- Data for review

※ ※ ※

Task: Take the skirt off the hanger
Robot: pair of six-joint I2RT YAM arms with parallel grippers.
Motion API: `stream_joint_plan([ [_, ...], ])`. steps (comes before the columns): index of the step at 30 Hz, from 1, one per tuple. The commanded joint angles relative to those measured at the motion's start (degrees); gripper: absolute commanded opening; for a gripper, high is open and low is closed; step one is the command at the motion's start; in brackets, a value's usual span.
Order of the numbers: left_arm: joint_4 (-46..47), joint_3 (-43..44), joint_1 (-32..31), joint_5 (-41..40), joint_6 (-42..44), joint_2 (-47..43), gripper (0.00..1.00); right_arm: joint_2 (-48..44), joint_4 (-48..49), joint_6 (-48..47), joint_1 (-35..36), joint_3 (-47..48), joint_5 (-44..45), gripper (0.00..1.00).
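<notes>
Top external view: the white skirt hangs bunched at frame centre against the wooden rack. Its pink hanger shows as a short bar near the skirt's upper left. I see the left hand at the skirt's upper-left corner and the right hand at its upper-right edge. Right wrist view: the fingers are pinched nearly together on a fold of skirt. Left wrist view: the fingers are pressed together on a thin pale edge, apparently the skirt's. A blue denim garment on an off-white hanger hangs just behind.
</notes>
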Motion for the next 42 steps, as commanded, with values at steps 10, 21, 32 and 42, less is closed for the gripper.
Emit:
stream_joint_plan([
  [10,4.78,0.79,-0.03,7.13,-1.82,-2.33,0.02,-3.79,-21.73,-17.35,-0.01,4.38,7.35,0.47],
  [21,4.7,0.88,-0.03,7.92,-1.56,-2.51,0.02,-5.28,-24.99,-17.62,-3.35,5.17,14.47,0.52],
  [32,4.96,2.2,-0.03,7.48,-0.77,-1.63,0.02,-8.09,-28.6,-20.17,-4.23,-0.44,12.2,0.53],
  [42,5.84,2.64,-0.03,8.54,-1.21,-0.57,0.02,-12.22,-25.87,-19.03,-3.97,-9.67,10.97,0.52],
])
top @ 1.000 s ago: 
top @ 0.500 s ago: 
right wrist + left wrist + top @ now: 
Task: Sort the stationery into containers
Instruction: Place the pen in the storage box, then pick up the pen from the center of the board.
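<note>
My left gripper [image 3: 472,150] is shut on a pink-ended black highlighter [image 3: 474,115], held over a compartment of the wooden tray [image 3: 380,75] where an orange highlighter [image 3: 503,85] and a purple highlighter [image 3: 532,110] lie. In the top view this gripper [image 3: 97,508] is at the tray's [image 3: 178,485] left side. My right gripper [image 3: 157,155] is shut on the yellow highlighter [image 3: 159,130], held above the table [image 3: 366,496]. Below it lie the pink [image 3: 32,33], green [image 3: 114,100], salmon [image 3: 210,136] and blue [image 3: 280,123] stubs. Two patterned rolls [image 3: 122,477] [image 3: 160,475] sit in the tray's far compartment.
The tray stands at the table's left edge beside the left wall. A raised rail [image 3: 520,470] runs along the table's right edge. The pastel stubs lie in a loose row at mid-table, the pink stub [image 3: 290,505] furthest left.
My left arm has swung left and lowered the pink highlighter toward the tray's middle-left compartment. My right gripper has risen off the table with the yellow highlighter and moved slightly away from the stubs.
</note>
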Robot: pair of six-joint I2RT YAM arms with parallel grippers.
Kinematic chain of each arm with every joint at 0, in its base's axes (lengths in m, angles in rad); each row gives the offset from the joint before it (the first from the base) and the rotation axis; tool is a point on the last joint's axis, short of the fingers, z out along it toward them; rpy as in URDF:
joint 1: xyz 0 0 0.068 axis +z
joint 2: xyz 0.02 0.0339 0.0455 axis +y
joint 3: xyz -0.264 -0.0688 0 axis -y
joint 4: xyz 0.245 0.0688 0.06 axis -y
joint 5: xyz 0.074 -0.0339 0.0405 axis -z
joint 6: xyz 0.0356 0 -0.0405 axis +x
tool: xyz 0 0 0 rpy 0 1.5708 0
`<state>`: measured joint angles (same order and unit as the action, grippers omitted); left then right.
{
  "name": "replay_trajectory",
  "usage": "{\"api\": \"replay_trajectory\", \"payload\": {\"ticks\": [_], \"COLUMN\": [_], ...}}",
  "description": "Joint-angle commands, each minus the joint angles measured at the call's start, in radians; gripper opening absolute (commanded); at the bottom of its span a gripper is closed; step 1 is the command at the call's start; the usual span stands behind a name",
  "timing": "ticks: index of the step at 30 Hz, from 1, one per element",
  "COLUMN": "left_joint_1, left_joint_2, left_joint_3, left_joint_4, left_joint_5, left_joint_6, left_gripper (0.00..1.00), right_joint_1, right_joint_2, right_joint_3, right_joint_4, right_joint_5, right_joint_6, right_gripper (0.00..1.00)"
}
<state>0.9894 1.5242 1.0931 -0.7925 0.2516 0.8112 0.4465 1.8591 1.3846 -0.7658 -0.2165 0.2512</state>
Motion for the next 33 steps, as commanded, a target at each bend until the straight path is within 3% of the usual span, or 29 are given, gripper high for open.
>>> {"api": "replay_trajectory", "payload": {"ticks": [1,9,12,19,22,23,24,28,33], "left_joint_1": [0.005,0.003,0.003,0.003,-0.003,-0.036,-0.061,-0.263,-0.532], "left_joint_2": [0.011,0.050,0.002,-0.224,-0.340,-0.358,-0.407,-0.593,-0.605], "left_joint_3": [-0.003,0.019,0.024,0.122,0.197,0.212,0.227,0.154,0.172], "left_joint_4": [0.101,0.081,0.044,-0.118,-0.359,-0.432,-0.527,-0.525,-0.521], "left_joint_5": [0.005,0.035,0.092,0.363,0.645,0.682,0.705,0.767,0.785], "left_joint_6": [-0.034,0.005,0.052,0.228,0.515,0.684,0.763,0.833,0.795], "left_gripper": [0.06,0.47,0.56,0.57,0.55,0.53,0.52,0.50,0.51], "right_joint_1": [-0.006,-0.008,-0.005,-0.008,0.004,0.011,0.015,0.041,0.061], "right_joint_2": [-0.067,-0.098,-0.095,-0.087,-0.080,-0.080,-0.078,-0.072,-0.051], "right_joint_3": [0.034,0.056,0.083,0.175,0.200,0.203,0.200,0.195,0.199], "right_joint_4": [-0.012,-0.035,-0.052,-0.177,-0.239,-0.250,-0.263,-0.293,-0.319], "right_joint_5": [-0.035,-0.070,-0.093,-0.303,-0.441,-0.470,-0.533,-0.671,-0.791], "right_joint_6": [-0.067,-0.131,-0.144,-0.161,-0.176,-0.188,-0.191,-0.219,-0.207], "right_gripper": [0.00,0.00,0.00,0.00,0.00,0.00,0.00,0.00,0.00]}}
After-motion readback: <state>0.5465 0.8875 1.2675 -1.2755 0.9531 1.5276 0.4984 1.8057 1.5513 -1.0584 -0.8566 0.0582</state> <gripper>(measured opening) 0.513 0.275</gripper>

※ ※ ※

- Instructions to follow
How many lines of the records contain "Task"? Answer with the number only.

- Solution for this exercise
2